Kostenfrei umbuchen in Terror-Zeiten (Ausgabe 2016-04)

Ein Bärendienst für die Reisebüros?

Tunesien, Ägypten, Paris, Istanbul: Die Liste der terrorgefährdeten Ferienziele wird immer länger. Das verschärft ein Phänomen, das Reisebüros und Veranstalter ohnehin seit Langem beklagen: Die Reisenden entscheiden sich immer kurzfristiger und warten mit ihrer Buchung lieber ab – Frühbucherrabatte hin oder her. Die Lage scheint inzwischen dramatisch genug, dass einige Veranstalter zu ungewöhnlichen Mitteln greifen und das Umbuchen – teils unabhängig von der Destination – gebührenfrei anbieten. Natürlich ist das Ganze in erster Linie ein PR-Gag. Denn kostenlos umbuchen kann man auch bislang schon bis 30 Tage vor Abreise, für eine meist recht erschwingliche Gebühr. Vielmehr soll den Reisenden die Furcht genommen werden, sich frühzeitig festzulegen. Wer weiss, ob es als Nächstes in Spanien oder Griechenland knallt? Wenn ein Hintertürchen offensteht, trauen sich einige vielleicht doch, ihre Sommerferien schon jetzt zu buchen. So zumindest die Hoffnung der betreffenden TOs. Doch die Umsetzung der Idee kommt in einigen Fällen recht halbherzig daher. Um den Kunden wirklich die Hemmung vor dem verbindlichen Gang ins Reisebüro zu nehmen und die Botschaft in die Köpfe zu kriegen, müsste eine medienwirksame Kampagne her. Mit Ausnahme von Fachmedien ist das Medienecho bislang jedoch eher bescheiden. Und an die richtig grosse Glocke hängen es die TOs in ihrer eigenen B2C-Kommunikation auch nicht.Weder bei TUI Suisse noch bei FTI wird auf der .ch-Website sichtbar auf die Aktion hingewiesen. ITS Coop lässt immerhin einen schmalen roten Info-Balken über die Seite laufen. Auch im Gespräch mit den entsprechenden Führungspersonen stellt sich heraus: Man hofft im Grunde, dass nicht zu viele Kunden von ihrem neuen Recht Gebrauch machen. Denn wenn gleich mehrere in der Hochsaison plötzlich nicht mehr nach Ägypten, sondern nach Spanien reisen möchten, ist recht unklar, wie man das bewerkstelligen will. Und ob es der Destination dann genutzt hat, wenn der Kunde zwar früh gebucht hat, aber dann trotzdem nicht kommt, ist ebenfalls fraglich. Die TOs brauchen für ihre Aktion zudem die Unterstützung der Reisebüros. FTI z.

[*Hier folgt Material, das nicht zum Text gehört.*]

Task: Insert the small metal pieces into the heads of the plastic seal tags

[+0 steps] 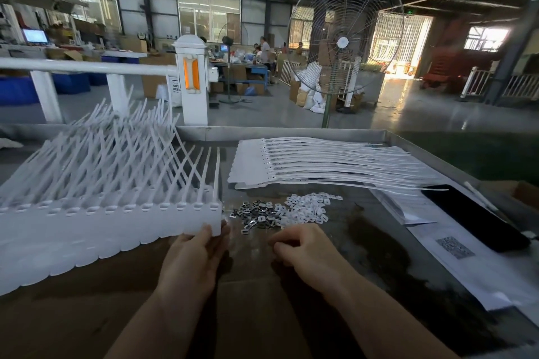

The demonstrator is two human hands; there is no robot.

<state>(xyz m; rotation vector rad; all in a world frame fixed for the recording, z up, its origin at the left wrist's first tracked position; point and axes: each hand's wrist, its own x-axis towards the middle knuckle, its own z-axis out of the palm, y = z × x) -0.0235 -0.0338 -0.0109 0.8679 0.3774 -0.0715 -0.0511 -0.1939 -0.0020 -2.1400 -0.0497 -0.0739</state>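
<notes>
A long strip of joined white plastic seal tags (110, 218) lies across the left of the table, their straps sticking up and back. My left hand (195, 253) grips the strip's right end, thumb and fingers around the last tag. A pile of small metal pieces (256, 214) lies just right of that end, with a pile of small white plastic caps (309, 207) beside it. My right hand (303, 248) rests below the piles with its fingers curled; whether a piece is pinched in it I cannot tell. A second flat sheet of tags (320, 163) lies further back.
A black phone (472, 216) lies on white papers (455, 259) at the right. The metal table's raised rim (291, 132) runs along the back and right. Brown cardboard (116, 300) covers the near surface. A standing fan (344, 35) and a white railing (87, 67) are behind.
</notes>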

B. liefert dafür entsprechende Kommunikationsmittel fürs Schaufenster. Viele Retailer sind aber gar nicht so begeistert von dem Ganzen. Denn wer muss sich am Ende rechtfertigen, wenn das Umbuchungsangebot irgendwann nicht mehr gilt? Die Reisebüros. Nur wenn die Aktionen wirklich mehr Kundenverkehr bringen, lassen diese sich vielleicht vom Sinn überzeugen.